• **Work to be completed**: Copy out every line from the records that includes "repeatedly".

• **Supplied information**:
=== Begin Enclosure ===
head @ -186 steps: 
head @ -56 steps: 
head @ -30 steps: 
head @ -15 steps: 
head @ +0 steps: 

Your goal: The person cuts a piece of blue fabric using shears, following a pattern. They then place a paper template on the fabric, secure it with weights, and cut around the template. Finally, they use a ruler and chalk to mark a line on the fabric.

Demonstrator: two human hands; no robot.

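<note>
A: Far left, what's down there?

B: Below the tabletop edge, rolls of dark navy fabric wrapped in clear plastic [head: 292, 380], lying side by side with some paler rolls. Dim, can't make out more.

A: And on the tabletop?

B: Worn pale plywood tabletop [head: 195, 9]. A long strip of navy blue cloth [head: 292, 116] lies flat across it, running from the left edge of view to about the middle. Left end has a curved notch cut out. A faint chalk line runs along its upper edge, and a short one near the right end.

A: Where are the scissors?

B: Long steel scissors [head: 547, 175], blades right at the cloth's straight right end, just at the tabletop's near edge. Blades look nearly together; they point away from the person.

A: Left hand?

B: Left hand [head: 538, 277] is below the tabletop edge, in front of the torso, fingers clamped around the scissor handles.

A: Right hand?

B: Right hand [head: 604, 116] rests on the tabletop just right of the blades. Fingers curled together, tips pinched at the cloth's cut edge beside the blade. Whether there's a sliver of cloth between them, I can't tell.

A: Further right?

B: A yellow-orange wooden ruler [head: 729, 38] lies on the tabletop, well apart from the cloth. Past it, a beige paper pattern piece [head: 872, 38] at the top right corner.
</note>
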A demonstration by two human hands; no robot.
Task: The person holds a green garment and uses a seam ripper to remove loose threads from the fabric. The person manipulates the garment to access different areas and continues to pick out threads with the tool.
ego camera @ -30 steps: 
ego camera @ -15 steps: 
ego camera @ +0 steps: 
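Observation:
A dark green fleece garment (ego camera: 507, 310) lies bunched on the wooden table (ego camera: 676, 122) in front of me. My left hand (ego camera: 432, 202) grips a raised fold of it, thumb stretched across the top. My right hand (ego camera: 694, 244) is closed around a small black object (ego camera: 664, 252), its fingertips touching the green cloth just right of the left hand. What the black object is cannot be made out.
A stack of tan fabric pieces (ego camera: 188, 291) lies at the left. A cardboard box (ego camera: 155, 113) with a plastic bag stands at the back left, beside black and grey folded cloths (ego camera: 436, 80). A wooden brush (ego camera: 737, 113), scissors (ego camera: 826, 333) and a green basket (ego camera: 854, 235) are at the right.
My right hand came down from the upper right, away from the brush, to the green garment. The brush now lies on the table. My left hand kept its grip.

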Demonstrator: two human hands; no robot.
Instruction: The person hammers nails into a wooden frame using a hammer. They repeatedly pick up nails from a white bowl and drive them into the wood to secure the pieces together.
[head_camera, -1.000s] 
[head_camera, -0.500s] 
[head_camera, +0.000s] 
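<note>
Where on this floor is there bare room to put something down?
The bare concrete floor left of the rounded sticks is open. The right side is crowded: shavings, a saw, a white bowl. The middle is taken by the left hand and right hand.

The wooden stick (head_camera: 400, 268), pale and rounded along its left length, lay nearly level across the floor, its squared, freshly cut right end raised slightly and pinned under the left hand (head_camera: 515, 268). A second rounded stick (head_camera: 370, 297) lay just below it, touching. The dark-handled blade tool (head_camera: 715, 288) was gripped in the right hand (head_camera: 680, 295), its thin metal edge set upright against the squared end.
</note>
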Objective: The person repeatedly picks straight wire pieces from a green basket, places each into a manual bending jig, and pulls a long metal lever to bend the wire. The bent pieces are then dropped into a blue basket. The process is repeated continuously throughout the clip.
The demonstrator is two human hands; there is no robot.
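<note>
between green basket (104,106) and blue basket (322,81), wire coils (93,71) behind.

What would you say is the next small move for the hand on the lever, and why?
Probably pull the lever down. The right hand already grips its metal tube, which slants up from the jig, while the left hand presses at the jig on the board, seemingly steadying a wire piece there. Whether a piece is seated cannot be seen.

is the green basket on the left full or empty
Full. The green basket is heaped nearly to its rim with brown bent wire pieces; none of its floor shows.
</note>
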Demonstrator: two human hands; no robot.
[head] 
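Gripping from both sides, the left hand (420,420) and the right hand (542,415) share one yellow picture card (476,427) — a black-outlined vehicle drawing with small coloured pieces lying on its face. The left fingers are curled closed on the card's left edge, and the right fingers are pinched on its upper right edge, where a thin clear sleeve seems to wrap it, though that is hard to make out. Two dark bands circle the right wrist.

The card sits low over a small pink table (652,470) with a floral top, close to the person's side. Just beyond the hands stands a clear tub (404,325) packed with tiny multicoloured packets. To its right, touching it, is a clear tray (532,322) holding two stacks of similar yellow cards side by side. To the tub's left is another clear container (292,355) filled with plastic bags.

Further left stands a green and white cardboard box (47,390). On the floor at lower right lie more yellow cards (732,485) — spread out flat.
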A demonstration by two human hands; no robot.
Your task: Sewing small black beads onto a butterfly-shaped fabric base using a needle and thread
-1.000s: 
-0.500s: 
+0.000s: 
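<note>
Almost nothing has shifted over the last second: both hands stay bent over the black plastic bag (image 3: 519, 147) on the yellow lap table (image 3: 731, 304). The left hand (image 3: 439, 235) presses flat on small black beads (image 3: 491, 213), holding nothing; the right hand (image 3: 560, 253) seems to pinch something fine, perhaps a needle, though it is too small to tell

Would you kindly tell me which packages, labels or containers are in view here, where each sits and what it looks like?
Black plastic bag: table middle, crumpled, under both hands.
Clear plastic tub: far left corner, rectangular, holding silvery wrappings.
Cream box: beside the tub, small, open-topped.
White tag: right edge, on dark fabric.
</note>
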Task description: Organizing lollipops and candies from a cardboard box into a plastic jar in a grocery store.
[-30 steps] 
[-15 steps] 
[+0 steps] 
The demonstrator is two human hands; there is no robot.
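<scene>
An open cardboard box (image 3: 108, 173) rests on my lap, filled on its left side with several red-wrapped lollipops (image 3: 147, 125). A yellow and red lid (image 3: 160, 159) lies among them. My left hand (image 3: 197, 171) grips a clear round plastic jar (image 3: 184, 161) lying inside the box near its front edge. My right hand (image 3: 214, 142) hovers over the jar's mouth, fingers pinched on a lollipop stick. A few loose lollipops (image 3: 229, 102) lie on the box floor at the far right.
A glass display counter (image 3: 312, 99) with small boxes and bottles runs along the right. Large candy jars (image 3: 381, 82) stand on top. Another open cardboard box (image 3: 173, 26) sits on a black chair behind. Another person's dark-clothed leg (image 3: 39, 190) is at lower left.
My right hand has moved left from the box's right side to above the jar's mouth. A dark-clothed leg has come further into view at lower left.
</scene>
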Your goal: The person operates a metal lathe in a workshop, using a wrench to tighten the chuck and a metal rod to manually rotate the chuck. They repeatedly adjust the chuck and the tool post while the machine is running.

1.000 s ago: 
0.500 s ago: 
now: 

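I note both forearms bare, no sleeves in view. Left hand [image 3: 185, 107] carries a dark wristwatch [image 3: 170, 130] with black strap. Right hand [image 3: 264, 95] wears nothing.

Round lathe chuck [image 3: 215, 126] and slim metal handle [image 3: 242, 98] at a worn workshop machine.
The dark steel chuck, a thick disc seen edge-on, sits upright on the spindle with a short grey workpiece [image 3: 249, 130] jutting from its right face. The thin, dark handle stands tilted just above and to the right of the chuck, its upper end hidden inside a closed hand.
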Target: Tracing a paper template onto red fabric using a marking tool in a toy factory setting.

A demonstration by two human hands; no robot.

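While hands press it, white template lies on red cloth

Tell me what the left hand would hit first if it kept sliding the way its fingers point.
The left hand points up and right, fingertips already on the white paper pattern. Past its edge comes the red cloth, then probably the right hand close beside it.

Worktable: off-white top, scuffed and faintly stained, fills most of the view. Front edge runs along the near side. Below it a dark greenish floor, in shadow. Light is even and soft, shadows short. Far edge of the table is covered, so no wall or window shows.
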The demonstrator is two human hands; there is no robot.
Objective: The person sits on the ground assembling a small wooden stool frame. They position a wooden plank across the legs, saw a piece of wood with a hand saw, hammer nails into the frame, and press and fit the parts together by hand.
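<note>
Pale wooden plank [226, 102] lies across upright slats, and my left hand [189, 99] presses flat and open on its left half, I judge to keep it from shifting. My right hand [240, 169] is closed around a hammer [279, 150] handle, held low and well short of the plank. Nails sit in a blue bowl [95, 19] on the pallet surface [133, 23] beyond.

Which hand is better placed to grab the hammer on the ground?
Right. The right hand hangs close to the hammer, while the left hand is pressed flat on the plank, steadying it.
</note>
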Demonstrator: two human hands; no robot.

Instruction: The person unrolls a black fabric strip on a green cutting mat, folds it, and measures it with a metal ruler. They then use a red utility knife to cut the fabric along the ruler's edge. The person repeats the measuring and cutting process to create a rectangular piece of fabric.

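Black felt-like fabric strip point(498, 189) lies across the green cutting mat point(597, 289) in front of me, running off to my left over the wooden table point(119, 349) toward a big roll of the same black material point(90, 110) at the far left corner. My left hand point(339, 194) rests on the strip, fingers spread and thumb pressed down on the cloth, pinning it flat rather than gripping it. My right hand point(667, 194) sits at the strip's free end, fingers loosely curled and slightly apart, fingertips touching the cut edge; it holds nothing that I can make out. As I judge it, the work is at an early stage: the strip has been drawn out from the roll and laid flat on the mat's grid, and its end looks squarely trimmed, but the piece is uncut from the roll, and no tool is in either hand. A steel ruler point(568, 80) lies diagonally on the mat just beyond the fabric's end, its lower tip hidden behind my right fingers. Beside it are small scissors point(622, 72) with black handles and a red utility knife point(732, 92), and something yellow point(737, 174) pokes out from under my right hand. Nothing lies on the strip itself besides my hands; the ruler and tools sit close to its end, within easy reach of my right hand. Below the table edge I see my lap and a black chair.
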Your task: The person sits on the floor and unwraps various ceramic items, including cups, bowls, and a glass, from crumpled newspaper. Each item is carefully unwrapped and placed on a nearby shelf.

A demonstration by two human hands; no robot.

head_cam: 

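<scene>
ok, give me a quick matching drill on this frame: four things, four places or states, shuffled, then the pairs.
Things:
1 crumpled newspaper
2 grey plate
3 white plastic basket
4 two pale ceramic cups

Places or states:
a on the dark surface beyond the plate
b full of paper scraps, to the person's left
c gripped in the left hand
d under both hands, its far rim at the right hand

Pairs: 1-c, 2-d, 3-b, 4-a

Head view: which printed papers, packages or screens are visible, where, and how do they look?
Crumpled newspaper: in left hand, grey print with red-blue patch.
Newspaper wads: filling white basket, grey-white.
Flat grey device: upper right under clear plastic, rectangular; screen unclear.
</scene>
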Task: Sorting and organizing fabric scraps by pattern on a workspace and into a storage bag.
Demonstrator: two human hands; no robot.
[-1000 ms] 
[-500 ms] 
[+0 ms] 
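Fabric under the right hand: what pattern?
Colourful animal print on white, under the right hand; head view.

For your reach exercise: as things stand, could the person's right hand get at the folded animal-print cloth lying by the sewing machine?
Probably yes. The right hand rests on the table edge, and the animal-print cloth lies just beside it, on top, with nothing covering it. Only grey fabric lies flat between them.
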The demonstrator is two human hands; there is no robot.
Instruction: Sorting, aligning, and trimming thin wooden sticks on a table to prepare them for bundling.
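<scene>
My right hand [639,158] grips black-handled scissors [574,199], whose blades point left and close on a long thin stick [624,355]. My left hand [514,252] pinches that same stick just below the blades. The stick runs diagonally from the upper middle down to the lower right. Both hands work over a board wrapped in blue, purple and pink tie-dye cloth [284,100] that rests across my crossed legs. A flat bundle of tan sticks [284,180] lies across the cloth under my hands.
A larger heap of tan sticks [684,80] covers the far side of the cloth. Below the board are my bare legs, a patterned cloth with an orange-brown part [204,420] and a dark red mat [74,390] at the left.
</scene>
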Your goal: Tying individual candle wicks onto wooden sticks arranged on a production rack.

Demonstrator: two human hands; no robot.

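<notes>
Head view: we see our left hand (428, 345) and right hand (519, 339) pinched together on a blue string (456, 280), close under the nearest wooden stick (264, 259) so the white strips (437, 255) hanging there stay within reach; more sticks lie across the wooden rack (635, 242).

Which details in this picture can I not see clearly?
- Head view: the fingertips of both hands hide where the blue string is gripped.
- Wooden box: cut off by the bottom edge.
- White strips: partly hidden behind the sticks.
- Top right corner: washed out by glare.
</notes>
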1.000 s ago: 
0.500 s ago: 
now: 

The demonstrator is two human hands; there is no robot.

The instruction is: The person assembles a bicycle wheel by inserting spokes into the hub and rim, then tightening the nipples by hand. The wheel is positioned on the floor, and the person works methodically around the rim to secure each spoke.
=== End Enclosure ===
• **Response**:
Instruction: The person hammers nails into a wooden frame using a hammer. They repeatedly pick up nails from a white bowl and drive them into the wood to secure the pieces together.
Objective: The person repeatedly picks straight wire pieces from a green basket, places each into a manual bending jig, and pulls a long metal lever to bend the wire. The bent pieces are then dropped into a blue basket. The process is repeated continuously throughout the clip.
Your goal: The person operates a metal lathe in a workshop, using a wrench to tighten the chuck and a metal rod to manually rotate the chuck. They repeatedly adjust the chuck and the tool post while the machine is running.

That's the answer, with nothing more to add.